§ **Problem description**
Each line of the listing that includes the string "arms" needs to be located and copied.

----

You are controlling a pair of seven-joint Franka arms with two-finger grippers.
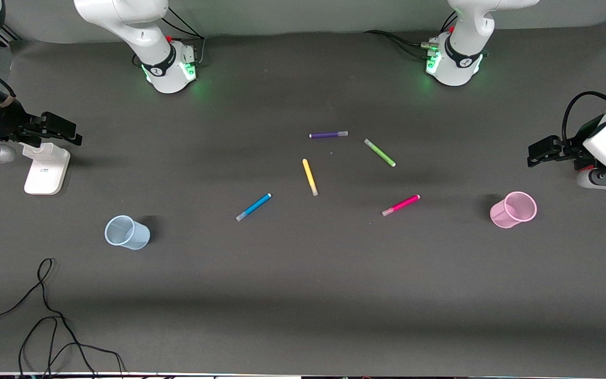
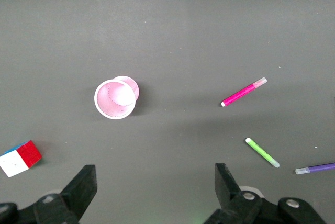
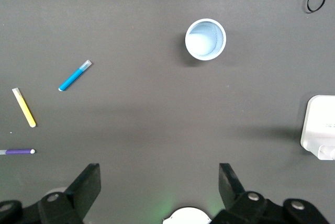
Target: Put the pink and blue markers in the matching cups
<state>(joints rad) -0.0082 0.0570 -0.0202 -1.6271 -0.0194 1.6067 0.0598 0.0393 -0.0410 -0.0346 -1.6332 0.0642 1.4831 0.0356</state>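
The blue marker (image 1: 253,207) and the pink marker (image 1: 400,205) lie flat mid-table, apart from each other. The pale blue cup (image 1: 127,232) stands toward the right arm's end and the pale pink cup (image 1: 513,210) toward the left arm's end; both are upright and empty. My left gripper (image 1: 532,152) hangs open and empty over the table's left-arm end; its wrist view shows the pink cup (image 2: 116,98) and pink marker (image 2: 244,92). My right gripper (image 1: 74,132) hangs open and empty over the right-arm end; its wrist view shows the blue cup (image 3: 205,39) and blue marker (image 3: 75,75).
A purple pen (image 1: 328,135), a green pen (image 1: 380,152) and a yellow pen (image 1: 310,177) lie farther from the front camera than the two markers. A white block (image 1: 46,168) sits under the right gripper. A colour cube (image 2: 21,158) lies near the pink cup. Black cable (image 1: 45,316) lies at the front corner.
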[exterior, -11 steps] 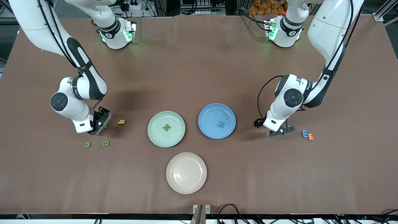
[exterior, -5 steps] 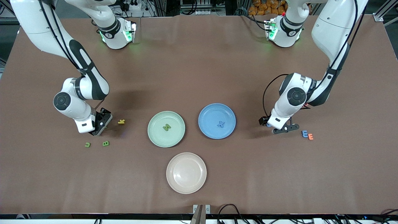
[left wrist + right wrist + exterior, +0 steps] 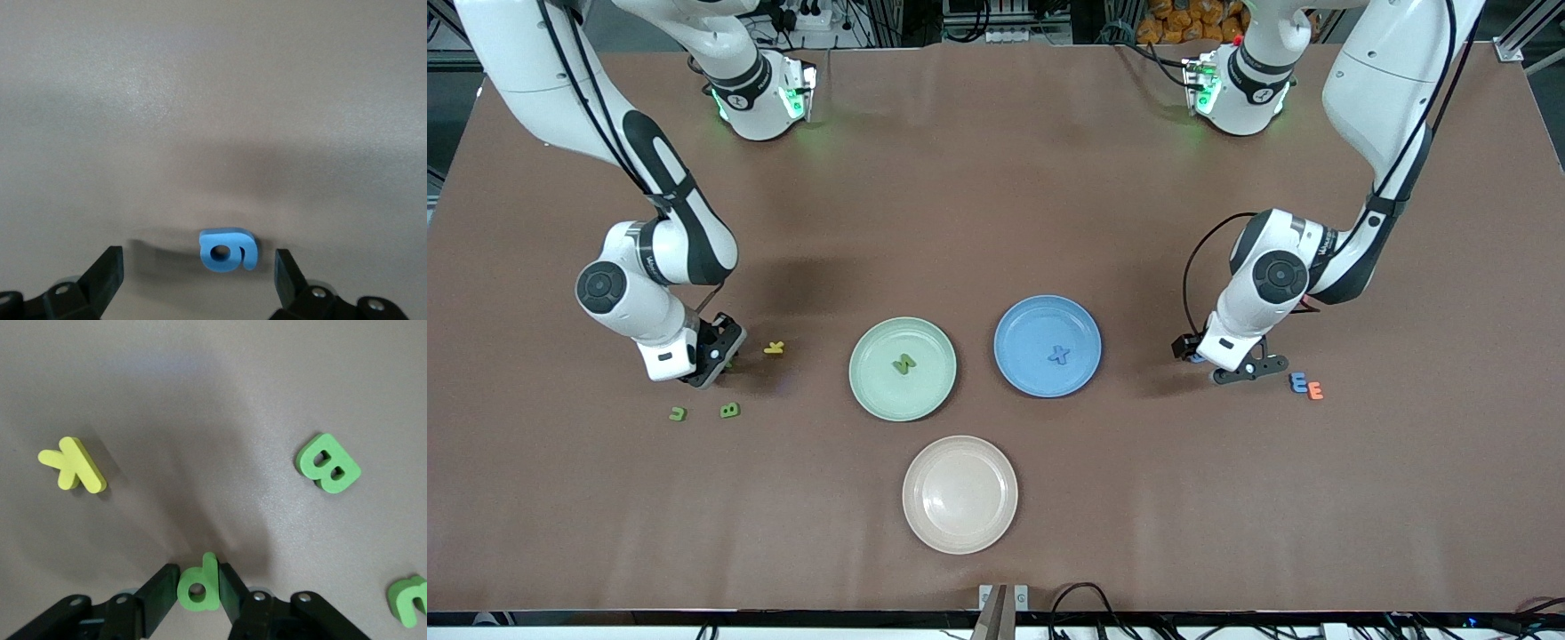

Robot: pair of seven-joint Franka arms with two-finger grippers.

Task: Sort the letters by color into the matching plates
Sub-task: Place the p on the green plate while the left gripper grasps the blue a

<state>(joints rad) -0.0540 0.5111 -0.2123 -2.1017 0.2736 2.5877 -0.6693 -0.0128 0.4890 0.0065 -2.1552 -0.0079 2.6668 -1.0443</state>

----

§ **Exercise solution**
You are controlling a pair of seven-joint Franka arms with two-finger grippers.
Robot: pair of seven-joint Franka arms with two-finger grippers.

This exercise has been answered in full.